WHAT THE TASK REQUIRES
Look through the entries below and count the lines that contain "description". Reply with that number only.

WORKING DATA

■ ■ ■ ■ ■ ■ ■

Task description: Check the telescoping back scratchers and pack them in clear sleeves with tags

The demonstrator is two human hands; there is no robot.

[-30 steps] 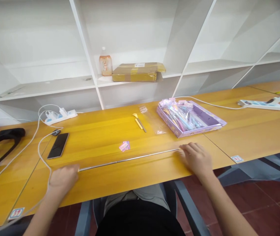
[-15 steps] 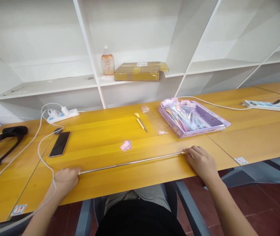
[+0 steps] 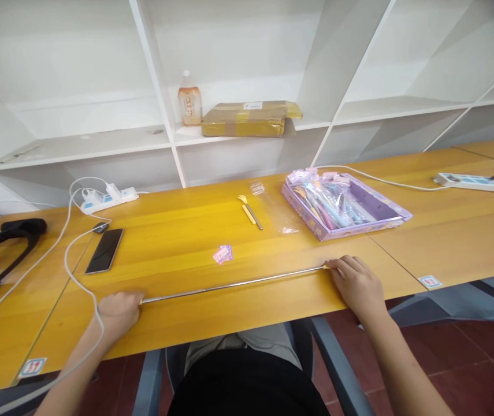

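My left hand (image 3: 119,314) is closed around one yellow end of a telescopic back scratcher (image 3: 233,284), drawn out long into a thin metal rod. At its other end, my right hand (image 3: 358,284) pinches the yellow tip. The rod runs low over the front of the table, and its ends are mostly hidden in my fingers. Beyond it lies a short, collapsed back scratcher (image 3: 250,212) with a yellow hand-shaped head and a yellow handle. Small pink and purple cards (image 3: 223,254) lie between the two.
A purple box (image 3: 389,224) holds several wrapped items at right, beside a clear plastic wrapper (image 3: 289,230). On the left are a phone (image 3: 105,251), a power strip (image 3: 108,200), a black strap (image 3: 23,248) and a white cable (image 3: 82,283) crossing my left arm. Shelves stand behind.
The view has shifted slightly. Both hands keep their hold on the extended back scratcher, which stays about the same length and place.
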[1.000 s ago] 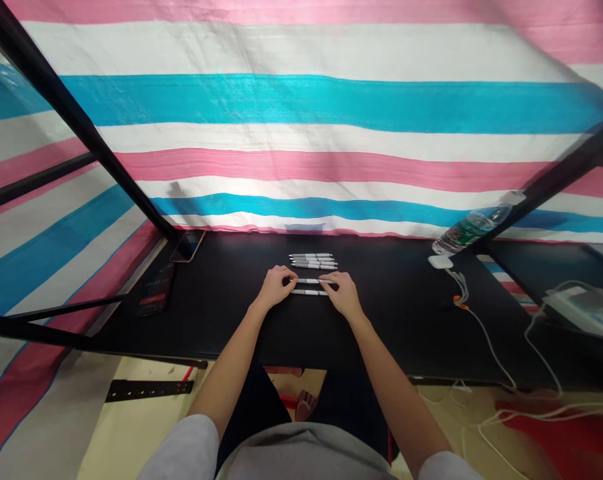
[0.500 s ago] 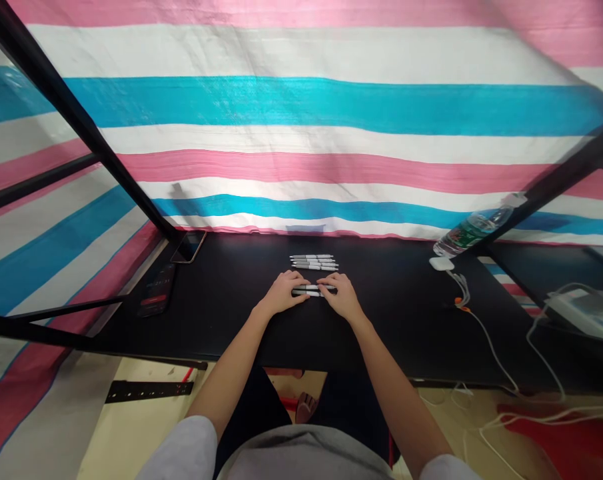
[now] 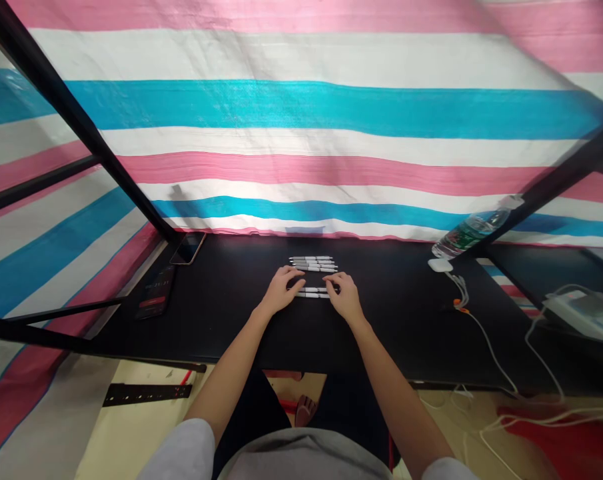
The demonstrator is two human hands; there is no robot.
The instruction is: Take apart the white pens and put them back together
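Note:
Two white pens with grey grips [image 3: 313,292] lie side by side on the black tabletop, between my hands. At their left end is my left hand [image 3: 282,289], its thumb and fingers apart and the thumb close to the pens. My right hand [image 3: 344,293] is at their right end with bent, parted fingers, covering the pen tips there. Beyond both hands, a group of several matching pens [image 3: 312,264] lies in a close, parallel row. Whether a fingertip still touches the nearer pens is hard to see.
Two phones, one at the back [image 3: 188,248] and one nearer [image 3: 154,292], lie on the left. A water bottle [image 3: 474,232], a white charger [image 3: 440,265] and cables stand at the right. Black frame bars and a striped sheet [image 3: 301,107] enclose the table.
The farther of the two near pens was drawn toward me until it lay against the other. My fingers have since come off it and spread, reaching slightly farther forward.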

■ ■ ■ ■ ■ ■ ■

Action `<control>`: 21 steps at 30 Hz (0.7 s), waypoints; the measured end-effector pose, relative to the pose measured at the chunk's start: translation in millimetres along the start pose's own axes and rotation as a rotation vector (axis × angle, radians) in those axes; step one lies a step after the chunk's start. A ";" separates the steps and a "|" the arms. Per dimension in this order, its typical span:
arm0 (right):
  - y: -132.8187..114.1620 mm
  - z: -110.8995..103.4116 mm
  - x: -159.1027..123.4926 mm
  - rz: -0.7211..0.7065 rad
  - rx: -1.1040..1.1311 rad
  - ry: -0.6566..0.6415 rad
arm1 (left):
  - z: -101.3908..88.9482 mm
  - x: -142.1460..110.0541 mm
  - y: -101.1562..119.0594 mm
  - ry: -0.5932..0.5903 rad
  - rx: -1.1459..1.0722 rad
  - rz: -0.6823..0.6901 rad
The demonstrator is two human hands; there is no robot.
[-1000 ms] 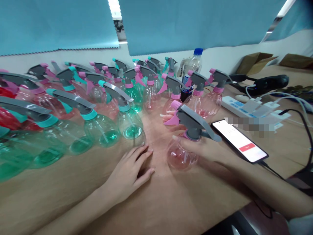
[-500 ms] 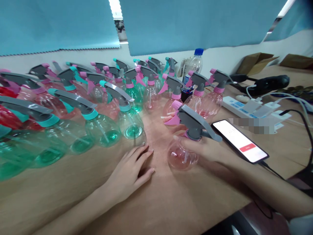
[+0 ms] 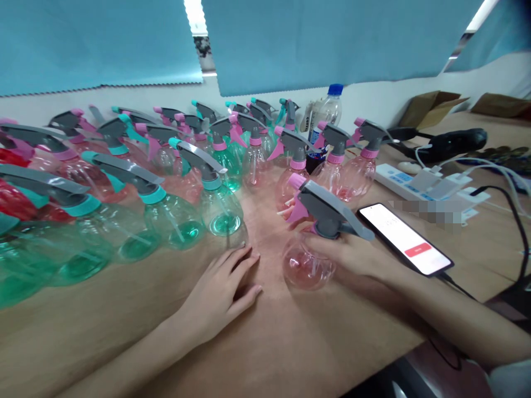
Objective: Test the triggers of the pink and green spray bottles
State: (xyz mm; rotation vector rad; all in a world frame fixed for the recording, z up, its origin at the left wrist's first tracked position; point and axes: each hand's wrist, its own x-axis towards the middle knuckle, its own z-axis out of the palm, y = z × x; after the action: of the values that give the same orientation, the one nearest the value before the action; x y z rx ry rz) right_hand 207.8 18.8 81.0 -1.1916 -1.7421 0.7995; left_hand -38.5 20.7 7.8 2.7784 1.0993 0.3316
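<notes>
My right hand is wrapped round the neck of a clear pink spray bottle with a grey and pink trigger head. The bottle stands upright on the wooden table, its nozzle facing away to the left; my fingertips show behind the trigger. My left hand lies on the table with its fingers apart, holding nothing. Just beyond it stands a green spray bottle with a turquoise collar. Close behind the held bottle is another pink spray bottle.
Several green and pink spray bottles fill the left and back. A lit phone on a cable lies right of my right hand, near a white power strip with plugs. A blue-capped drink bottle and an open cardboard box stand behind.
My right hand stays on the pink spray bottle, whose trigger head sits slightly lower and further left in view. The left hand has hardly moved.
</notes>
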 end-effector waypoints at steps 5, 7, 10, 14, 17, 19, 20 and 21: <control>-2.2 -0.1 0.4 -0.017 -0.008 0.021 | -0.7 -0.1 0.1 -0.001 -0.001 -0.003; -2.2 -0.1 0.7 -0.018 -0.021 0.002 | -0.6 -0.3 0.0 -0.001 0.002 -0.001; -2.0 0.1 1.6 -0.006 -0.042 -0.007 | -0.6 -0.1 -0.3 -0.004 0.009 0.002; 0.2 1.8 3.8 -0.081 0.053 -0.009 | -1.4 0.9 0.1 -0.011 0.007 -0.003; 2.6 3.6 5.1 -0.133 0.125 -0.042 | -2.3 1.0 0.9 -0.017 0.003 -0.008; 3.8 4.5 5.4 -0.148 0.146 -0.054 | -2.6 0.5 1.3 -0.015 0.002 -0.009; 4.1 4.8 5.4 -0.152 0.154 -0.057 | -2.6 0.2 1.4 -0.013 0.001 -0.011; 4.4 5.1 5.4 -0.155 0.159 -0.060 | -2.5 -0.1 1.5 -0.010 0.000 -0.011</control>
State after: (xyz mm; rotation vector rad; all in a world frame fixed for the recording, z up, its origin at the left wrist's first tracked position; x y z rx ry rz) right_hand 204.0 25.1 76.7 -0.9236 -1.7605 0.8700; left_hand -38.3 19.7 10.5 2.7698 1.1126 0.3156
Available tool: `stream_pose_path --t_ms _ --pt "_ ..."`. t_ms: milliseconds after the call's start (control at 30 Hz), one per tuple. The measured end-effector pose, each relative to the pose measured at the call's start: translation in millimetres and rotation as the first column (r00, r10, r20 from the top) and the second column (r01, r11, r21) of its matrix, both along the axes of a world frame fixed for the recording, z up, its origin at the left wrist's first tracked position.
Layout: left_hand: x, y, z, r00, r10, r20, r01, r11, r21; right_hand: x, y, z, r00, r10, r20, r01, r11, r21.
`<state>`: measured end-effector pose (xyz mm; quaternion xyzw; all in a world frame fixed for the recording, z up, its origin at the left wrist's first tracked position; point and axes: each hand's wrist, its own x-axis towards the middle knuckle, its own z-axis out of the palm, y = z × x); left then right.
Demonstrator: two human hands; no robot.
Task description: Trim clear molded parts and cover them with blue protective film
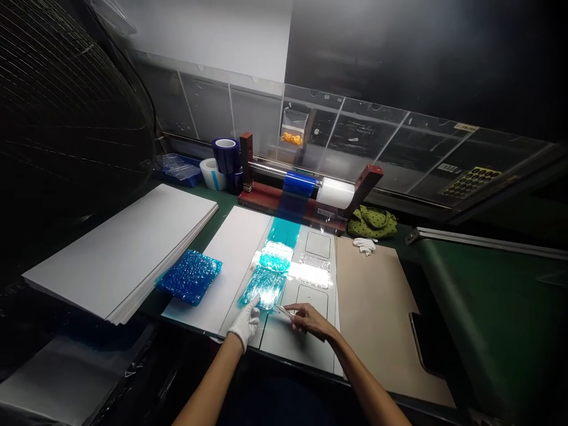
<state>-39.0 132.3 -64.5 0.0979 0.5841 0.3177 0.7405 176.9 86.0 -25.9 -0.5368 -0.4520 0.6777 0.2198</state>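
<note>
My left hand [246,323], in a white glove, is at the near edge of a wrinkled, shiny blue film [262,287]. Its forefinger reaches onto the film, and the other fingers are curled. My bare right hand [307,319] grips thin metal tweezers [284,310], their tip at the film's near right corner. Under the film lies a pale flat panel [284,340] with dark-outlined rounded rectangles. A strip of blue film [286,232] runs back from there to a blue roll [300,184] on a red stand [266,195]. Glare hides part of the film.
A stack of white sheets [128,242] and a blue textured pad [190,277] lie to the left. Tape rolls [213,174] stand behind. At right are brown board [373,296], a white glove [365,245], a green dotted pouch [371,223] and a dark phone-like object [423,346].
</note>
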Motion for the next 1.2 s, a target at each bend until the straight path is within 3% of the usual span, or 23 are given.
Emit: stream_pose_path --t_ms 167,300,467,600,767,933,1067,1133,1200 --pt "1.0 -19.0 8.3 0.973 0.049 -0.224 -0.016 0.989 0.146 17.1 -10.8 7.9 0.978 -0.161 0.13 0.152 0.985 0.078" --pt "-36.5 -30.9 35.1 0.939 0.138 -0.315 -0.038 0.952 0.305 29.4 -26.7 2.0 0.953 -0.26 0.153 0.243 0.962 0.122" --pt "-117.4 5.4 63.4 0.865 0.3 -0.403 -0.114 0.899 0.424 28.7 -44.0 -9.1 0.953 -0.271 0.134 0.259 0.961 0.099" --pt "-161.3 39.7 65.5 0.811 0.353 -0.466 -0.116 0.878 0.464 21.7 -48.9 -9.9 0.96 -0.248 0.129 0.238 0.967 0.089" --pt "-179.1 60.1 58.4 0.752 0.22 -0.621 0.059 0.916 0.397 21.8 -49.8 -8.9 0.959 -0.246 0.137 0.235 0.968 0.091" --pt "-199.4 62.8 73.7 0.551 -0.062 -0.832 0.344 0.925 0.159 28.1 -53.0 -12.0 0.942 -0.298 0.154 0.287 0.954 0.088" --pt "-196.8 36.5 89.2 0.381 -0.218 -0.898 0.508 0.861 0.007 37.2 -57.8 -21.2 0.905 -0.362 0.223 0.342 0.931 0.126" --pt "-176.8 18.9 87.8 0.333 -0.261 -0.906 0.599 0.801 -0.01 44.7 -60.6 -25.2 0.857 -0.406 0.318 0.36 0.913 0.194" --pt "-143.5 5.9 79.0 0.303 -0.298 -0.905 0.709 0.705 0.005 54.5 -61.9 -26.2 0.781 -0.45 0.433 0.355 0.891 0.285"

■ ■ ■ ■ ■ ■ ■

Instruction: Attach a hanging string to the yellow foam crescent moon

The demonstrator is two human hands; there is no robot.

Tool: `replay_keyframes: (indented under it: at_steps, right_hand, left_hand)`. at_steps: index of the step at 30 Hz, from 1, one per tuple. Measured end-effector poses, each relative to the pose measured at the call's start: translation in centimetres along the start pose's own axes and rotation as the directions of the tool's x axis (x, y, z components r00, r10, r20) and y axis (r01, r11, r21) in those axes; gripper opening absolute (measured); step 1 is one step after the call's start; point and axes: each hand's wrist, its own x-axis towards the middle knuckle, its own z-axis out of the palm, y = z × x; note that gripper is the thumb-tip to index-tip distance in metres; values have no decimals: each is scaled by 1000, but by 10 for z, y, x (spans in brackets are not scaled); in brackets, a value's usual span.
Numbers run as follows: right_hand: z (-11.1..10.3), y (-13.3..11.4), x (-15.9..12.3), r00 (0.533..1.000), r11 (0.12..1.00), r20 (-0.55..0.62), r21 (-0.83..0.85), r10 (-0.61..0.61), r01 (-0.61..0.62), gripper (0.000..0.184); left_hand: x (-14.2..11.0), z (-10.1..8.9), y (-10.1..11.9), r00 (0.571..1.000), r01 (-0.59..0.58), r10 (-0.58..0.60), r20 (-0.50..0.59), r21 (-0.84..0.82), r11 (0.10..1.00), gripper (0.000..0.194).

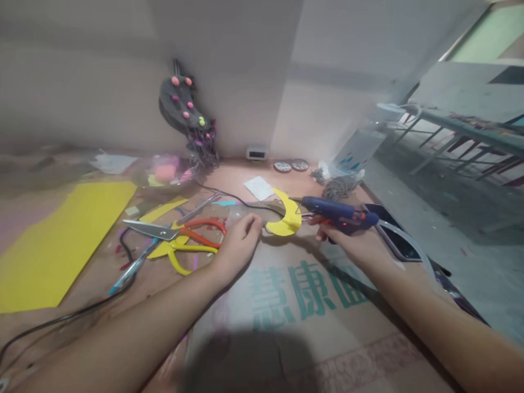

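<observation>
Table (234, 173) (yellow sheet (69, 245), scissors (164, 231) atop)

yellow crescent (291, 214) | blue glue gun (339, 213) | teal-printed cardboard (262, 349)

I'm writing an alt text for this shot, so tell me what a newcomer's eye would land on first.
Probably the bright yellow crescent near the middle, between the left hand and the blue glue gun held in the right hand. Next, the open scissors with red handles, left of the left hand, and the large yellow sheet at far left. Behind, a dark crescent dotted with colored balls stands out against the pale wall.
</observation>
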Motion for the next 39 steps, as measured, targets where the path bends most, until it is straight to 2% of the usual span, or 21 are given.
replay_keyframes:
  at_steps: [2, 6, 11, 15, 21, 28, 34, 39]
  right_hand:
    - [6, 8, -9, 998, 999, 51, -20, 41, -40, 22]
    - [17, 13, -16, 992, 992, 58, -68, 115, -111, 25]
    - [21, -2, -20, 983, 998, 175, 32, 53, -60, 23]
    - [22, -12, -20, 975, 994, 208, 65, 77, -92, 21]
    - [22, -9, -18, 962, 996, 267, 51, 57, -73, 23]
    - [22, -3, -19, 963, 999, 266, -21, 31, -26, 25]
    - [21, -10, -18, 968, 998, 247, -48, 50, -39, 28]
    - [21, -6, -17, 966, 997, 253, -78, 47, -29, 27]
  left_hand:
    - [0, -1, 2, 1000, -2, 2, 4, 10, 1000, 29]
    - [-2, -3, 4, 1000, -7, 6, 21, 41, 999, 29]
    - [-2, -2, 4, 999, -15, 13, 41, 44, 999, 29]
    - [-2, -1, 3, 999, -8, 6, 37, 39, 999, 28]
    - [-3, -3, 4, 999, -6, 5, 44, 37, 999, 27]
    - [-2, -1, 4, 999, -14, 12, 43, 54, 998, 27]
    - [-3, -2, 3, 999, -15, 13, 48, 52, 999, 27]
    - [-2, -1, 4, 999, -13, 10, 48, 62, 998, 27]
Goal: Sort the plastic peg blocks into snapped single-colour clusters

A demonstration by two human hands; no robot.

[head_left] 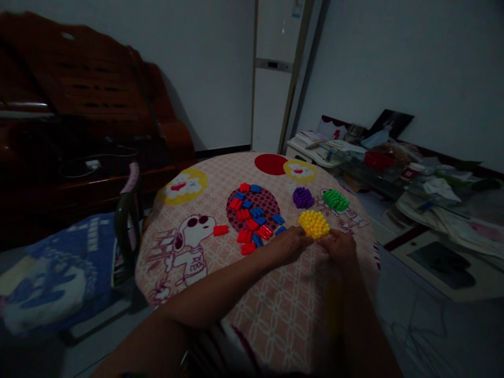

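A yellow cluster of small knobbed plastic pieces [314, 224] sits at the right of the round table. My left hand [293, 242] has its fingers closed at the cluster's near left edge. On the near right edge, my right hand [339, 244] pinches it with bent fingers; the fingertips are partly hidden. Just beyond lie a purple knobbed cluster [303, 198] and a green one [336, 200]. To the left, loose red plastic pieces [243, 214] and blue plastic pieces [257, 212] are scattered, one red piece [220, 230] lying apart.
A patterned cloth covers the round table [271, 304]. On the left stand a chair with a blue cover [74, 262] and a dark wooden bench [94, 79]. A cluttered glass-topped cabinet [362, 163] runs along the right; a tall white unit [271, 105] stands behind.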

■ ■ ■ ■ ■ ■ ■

SOLUTION
2